• DATA SUPPLIED
****************************************

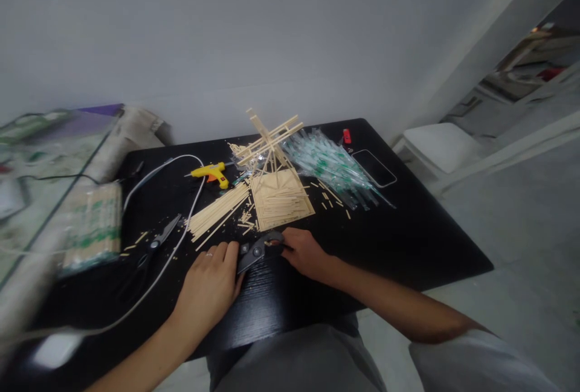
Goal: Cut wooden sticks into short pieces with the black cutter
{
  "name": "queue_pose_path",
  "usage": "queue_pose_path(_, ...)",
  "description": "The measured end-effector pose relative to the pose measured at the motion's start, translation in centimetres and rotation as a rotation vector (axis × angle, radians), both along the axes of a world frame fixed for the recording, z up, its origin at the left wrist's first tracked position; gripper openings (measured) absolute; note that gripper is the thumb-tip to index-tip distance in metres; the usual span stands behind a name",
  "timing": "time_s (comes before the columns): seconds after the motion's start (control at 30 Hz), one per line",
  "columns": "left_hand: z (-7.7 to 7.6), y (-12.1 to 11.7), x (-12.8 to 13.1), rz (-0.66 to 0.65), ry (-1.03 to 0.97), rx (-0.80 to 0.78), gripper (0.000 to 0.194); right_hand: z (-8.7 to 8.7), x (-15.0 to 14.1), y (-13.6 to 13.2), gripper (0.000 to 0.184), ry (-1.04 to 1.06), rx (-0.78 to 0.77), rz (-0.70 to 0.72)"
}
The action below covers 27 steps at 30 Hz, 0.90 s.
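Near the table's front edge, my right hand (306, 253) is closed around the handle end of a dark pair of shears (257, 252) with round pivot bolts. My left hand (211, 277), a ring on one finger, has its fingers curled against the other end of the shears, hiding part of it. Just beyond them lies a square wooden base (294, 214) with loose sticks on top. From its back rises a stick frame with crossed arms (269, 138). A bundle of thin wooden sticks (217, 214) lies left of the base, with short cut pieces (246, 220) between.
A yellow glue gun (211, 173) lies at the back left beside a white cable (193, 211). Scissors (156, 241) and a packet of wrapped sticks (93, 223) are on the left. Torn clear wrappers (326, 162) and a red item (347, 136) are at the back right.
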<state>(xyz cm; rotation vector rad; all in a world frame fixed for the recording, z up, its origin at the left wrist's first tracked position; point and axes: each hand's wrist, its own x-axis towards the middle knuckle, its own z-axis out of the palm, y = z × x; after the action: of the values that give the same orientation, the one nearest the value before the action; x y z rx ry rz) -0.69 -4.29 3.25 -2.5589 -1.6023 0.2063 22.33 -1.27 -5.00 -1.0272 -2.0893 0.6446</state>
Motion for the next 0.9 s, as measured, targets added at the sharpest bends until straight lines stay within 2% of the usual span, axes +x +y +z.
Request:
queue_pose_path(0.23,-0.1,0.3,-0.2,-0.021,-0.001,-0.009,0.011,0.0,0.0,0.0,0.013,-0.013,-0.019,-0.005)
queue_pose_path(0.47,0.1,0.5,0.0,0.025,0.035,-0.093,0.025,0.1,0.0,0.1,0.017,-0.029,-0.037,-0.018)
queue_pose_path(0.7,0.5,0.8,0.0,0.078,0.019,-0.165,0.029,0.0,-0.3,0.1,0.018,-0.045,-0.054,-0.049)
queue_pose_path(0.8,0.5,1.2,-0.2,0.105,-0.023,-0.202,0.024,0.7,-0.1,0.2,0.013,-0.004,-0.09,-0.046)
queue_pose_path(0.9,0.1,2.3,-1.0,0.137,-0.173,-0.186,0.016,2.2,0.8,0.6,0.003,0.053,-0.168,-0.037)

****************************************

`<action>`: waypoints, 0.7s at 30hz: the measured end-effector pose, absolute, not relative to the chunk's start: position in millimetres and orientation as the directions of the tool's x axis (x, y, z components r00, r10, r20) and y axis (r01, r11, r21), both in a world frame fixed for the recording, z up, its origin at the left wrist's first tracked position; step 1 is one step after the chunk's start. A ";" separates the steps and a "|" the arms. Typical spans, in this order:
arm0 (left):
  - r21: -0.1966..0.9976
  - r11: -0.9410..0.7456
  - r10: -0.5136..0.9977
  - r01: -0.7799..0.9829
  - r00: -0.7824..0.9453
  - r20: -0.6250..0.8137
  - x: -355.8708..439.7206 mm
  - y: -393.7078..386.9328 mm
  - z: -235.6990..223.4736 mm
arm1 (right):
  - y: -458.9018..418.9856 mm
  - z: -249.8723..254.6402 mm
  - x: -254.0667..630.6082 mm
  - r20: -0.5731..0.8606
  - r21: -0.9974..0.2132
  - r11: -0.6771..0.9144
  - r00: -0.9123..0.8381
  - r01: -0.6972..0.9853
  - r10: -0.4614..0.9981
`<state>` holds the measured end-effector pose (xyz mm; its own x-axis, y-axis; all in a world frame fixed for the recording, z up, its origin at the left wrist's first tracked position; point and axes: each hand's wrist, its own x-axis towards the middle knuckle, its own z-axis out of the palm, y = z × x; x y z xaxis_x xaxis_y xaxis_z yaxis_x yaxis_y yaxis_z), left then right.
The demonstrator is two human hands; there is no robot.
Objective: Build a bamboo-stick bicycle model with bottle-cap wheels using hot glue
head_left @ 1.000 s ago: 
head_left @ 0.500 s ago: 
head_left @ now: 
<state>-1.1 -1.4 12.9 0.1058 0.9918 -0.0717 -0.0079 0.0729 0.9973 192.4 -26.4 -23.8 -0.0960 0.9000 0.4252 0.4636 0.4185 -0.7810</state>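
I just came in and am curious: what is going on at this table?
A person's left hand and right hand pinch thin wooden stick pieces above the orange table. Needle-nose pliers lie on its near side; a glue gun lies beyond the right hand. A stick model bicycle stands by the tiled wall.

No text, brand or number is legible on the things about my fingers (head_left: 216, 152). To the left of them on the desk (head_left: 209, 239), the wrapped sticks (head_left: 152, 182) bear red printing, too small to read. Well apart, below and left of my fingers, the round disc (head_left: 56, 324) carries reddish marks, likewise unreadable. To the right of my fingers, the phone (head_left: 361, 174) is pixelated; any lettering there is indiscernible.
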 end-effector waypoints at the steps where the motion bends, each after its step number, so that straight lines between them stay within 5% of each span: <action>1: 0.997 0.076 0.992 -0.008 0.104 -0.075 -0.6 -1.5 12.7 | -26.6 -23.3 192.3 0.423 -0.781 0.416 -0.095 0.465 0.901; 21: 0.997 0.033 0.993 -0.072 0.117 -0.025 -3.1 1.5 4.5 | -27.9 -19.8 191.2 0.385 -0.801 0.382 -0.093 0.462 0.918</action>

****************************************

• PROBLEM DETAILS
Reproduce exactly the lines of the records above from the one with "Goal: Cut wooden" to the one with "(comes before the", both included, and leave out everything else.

• RESULT OF THIS TASK
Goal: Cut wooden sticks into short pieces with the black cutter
{
  "name": "queue_pose_path",
  "usage": "queue_pose_path(_, ...)",
  "description": "The measured end-effector pose relative to the pose measured at the motion's start, translation in centimetres and rotation as a rotation vector (axis × angle, radians), both along the axes of a world frame fixed for the recording, z up, its origin at the left wrist's first tracked position; gripper openings (measured) absolute; note that gripper is the thumb-tip to index-tip distance in metres; the usual span stands behind a name",
  "timing": "time_s (comes before the columns): seconds after the motion's start (control at 30 Hz), one per line",

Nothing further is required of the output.